Exercise data >>
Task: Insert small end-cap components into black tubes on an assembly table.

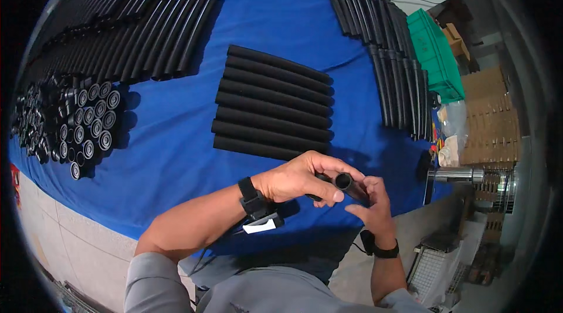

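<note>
While the left hand [300,178] and right hand [376,210] grip black tubing [356,193] over the worktop's [170,137] near edge, handling probably next needs steady alignment.

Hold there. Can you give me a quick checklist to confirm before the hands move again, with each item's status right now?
1. Black tube held in the right hand: ok.
2. Tube's open end uncovered: ok, it faces up toward the camera.
3. Dark piece in the left hand identified: cannot tell, mostly hidden by the hand.
4. Row of tubes lined up on the blue cloth: ok, side by side.
5. Round pieces all neatly sorted: not ok, many are jumbled.
</note>
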### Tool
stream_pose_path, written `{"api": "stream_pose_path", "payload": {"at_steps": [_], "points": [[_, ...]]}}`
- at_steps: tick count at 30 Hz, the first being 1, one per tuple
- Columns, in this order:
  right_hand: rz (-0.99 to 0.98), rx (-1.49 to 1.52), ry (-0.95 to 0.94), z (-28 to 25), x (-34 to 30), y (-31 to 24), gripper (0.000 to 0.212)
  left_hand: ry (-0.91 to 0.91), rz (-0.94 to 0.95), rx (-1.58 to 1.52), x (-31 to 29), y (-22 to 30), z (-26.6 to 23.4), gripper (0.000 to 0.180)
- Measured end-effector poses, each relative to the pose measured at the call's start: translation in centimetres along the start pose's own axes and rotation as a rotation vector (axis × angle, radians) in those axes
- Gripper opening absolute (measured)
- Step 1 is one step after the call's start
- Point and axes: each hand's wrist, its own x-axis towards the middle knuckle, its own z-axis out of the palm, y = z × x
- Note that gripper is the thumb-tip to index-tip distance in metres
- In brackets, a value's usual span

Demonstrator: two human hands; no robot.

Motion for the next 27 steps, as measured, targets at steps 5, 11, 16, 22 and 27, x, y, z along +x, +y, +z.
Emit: {"api": "stream_pose_path", "payload": {"at_steps": [5, 11, 16, 22, 27], "points": [[0.022, -0.06, -0.192, -2.7, 0.0, 2.5, 0.039, 0.017, -0.024, -0.004, -0.1, 0.0, 0.0, 0.048], [0.023, -0.023, -0.194, -1.7, -0.1, 1.2, 0.037, -0.019, 0.017, -0.016, 0.3, -0.2, -0.2, 0.047], [0.106, 0.115, -0.132, -1.3, -0.2, 1.3, 0.028, 0.0, -0.011, -0.004, -0.7, 0.3, 0.2, 0.046], [0.088, 0.121, -0.26, -2.3, -0.1, 1.7, 0.032, -0.06, -0.01, -0.02, 0.1, 0.4, 0.2, 0.046], [0.077, 0.1, -0.151, -1.2, -0.3, 0.9, 0.038, -0.121, -0.035, 0.066, -0.2, 0.6, 0.1, 0.048]]}}
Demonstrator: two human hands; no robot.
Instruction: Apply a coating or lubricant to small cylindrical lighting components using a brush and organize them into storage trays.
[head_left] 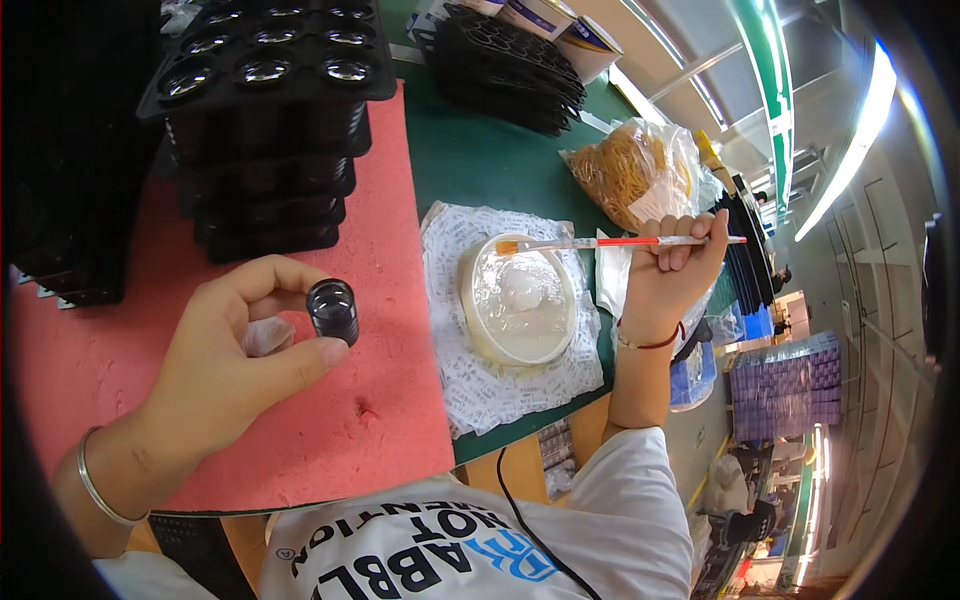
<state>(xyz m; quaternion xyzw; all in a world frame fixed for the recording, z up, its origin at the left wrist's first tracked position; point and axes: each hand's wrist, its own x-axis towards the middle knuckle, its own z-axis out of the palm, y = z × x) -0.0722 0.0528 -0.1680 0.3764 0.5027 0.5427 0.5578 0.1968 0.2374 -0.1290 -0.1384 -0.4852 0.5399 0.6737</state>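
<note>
Between the thumb and fingers of my left hand [235,350] is a small black lens barrel [333,312] with a glossy end, held above the pink mat [390,390]. My right hand [680,255] grips a thin paintbrush [610,242] with a red and clear handle. Its tan bristles reach over the far rim of a round white dish [470,310]. A clear, shiny, thick-looking substance lies in the dish. Under the dish is a crumpled sheet of printed white paper [455,390]. Whether the bristles touch the dish, I cannot tell.
Stacked black trays [270,130] with glossy lenses stand at the far left of the mat. More black trays [510,75] lie at the back of the green table [450,160]. A clear bag of tan rubber bands [625,175] sits beyond my right hand, near white tubs [590,45].
</note>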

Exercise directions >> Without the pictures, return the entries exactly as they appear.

Solution to the exercise >>
Task: Insert small end-cap components into black tubes on an assembly table.


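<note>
While the left hand [300,178] and right hand [376,210] grip black tubing [356,193] over the worktop's [170,137] near edge, handling probably next needs steady alignment.

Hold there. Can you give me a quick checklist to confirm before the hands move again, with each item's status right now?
1. Black tube held in the right hand: ok.
2. Tube's open end uncovered: ok, it faces up toward the camera.
3. Dark piece in the left hand identified: cannot tell, mostly hidden by the hand.
4. Row of tubes lined up on the blue cloth: ok, side by side.
5. Round pieces all neatly sorted: not ok, many are jumbled.
</note>
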### Tool
stream_pose_path, written `{"api": "stream_pose_path", "payload": {"at_steps": [_], "points": [[_, ...]]}}`
- at_steps: tick count at 30 Hz, the first being 1, one per tuple
- Columns, in this order:
  right_hand: rz (-0.99 to 0.98), rx (-1.49 to 1.52), ry (-0.95 to 0.94), z (-28 to 25), x (-34 to 30), y (-31 to 24), gripper (0.000 to 0.212)
  left_hand: ry (-0.91 to 0.91), rz (-0.94 to 0.95), rx (-1.58 to 1.52), x (-31 to 29), y (-22 to 30), z (-26.6 to 23.4), gripper (0.000 to 0.180)
- Measured end-effector poses, each relative to the pose measured at the call's start: translation in centimetres along the start pose's own axes and rotation as a rotation vector (axis × angle, radians) in those axes
- Gripper opening absolute (measured)
- Step 1 is one step after the call's start
- Point and axes: each hand's wrist, its own x-axis towards the middle knuckle, its own z-axis out of the palm, y = z × x
- Note that gripper is the thumb-tip to index-tip distance in metres
- In brackets, a value's usual span

Demonstrator: two human hands; no robot.

Motion for the next 27 steps, as measured, targets at steps 5, 11, 16, 22 and 27, x, y, z along +x, +y, +z.
Emit: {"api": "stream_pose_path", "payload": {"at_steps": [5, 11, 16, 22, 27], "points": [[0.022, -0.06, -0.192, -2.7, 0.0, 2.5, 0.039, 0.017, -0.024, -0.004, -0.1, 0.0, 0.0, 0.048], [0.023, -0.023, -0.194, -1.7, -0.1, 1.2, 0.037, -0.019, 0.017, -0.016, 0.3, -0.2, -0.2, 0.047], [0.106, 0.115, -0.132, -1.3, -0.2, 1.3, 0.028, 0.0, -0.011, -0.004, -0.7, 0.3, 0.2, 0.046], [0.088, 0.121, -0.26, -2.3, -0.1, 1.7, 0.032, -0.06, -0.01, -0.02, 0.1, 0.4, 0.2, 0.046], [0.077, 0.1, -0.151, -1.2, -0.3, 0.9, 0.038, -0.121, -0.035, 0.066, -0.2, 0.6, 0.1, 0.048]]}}
Demonstrator: two human hands; no robot.
Instruction: Apply a coating or lubricant to small cylindrical lighting components using a brush and organize them into storage trays.
[head_left] 
<state>(xyz m; quaternion xyzw; all in a world frame fixed for the recording, z up, its origin at the left wrist's first tracked position; point and axes: each hand's wrist, its own x-axis towards the middle knuckle, its own z-axis out of the palm, y = z × x) -0.0722 0.0528 -0.1680 0.3764 0.5027 0.5427 0.5578 0.1968 0.2374 -0.1290 -0.1384 -0.4852 0.5399 0.6737</state>
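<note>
Between the thumb and fingers of my left hand [235,350] is a small black lens barrel [333,312] with a glossy end, held above the pink mat [390,390]. My right hand [680,255] grips a thin paintbrush [610,242] with a red and clear handle. Its tan bristles reach over the far rim of a round white dish [470,310]. A clear, shiny, thick-looking substance lies in the dish. Under the dish is a crumpled sheet of printed white paper [455,390]. Whether the bristles touch the dish, I cannot tell.
Stacked black trays [270,130] with glossy lenses stand at the far left of the mat. More black trays [510,75] lie at the back of the green table [450,160]. A clear bag of tan rubber bands [625,175] sits beyond my right hand, near white tubs [590,45].
</note>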

The full output has already been given.